Lines in the listing below that hold "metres" are the ones to copy.
══ AVAILABLE DATA
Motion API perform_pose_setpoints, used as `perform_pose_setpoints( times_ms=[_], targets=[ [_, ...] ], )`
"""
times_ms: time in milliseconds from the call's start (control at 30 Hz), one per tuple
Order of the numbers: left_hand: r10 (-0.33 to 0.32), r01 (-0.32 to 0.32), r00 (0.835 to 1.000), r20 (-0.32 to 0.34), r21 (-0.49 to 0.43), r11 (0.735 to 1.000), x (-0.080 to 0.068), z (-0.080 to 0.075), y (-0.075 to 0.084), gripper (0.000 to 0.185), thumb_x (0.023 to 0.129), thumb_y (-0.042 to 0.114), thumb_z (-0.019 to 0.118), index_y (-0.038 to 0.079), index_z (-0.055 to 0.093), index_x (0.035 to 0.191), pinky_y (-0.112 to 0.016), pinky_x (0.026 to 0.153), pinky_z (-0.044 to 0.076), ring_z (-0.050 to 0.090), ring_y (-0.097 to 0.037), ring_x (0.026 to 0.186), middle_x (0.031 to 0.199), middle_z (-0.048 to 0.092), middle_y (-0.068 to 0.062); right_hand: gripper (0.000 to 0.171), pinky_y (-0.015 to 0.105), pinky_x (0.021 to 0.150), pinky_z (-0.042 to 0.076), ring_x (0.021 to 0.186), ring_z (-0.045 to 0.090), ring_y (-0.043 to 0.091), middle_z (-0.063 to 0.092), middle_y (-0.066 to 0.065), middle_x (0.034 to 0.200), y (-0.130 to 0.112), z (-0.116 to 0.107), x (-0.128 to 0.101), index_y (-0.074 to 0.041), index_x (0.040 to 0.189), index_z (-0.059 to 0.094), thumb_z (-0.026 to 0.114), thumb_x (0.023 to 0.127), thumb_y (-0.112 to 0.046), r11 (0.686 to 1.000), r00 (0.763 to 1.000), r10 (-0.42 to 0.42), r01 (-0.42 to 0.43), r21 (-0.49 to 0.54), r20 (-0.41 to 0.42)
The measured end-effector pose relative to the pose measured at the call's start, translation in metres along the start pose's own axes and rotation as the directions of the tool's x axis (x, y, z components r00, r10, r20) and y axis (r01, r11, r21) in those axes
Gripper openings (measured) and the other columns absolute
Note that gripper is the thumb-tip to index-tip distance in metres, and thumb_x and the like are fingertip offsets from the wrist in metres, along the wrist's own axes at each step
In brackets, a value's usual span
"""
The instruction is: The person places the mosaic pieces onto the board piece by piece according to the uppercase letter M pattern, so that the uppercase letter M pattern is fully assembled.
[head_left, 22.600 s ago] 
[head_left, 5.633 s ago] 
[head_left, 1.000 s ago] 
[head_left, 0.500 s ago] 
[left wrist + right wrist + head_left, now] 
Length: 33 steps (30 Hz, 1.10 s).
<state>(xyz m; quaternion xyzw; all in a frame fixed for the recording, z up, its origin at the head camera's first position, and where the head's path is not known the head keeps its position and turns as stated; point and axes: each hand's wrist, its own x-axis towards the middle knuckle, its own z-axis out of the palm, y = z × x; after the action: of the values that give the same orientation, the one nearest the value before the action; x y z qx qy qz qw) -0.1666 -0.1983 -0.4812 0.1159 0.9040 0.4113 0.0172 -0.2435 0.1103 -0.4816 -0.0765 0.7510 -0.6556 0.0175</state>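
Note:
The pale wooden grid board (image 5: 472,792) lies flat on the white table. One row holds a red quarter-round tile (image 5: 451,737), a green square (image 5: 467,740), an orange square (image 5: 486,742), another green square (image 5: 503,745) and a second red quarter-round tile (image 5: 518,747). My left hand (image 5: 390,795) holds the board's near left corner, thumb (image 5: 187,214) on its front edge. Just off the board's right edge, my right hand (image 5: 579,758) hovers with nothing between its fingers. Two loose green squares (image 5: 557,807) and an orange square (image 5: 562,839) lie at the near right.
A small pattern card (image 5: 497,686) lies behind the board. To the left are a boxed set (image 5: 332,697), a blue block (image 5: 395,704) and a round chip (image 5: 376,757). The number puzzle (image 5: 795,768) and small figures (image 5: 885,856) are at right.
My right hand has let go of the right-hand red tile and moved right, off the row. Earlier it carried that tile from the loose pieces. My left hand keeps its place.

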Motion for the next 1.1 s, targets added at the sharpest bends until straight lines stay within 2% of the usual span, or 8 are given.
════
_TASK RESPONSE_:
The measured end-effector pose relative to the pose measured at the call's start, translation in metres along the start pose's own axes and rotation as the directions of the tool's x axis (x, y, z components r00, r10, r20) and y axis (r01, r11, r21) in those axes
Note that gripper is the thumb-tip to index-tip distance in metres, and thumb_x and the like are fingertip offsets from the wrist in metres, along the wrist's own axes at each step

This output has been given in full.